PROBLEM DESCRIPTION: Print the listing below again. Change nothing.

GIVEN MATERIAL:
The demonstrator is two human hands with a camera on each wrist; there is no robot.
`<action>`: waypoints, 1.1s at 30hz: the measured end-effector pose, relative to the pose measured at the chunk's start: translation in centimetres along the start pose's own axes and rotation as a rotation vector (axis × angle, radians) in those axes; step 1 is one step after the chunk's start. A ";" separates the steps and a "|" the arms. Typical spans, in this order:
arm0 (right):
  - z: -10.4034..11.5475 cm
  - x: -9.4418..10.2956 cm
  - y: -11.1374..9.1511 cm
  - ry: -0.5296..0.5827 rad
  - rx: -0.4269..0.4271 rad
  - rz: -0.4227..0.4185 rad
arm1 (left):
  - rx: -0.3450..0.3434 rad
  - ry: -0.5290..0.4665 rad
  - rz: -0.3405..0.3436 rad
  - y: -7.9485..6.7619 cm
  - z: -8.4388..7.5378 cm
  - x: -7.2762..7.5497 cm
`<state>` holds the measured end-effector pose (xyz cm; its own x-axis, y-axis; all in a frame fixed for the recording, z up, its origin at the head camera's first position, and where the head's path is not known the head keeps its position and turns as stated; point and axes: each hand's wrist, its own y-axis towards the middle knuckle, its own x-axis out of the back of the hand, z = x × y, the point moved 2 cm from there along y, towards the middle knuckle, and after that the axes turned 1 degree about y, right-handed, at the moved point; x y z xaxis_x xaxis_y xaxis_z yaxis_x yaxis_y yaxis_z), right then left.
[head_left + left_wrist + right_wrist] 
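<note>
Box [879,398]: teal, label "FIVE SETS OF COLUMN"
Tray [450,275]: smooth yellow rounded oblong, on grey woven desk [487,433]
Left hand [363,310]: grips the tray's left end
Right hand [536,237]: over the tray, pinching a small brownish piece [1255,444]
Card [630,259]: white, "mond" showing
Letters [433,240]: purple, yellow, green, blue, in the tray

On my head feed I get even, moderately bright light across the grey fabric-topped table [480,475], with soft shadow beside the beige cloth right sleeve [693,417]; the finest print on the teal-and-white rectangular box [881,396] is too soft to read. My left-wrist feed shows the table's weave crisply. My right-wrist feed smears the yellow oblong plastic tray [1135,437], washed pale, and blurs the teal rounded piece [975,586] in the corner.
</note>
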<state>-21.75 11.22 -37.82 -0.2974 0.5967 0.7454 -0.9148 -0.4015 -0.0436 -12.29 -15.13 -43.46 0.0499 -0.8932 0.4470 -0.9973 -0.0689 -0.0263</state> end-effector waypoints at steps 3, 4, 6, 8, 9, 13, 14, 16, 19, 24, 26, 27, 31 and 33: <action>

ANSWER FOR THE TASK:
The demonstrator is two human hands with a camera on each wrist; there is no robot.
`<action>`: waypoints, 1.1s at 30hz: the measured end-effector pose, relative to the pose measured at the chunk's start: translation in centimetres along the start pose's own axes and rotation as a rotation vector (axis × angle, radians) in those axes; step 1 is one step after the chunk's start. A ";" separates the steps and a "|" the arms. Typical spans, in this order:
arm0 (right):
  - z: -10.4034..11.5475 cm
  - x: -9.4418..10.2956 cm
  - y: -11.1374..9.1511 cm
  - ry: -0.5296..0.5827 rad
  - rx: -0.4269..0.4271 rad
  - rz: -0.4227..0.4185 rad
arm1 (left):
  - rx: -0.3450..0.3434 rad
  - ry: -0.5290..0.4665 rad
  - rz: -0.3405..0.3436 rad
  - y: -7.9485..6.7619 cm
  - z: -8.4388..7.5378 cm
  - x: -7.2762..7.5497 cm
`<state>` holds the measured end-effector pose (xyz cm; its own x-axis, y-axis; all in a frame fixed for the recording, z up, its origin at the head camera's first position, and where the head's path is not known the head keeps its position and turns as stated; point and axes: each hand's wrist, its own y-axis towards the middle knuckle, its own x-axis out of the back of the hand, z = x × y, the point moved 2 cm from there along y, towards the middle knuckle, and after that the axes turned 1 degree about y, right-handed, at the moved point; x y z xaxis_x xaxis_y xaxis_z yaxis_x yaxis_y yaxis_z), right then left.
[head_left + left_wrist + right_wrist] 
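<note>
Box [879,398]: teal, label "FIVE SETS OF COLUMN"
Tray [450,275]: smooth yellow rounded oblong, on grey woven desk [487,433]
Left hand [363,310]: grips the tray's left end
Right hand [536,237]: over the tray, pinching a small brownish piece [1255,444]
Card [630,259]: white, "mond" showing
Letters [433,240]: purple, yellow, green, blue, in the tray

On my head feed I get even, moderately bright light across the grey fabric-topped table [480,475], with soft shadow beside the beige cloth right sleeve [693,417]; the finest print on the teal-and-white rectangular box [881,396] is too soft to read. My left-wrist feed shows the table's weave crisply. My right-wrist feed smears the yellow oblong plastic tray [1135,437], washed pale, and blurs the teal rounded piece [975,586] in the corner.
</note>
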<state>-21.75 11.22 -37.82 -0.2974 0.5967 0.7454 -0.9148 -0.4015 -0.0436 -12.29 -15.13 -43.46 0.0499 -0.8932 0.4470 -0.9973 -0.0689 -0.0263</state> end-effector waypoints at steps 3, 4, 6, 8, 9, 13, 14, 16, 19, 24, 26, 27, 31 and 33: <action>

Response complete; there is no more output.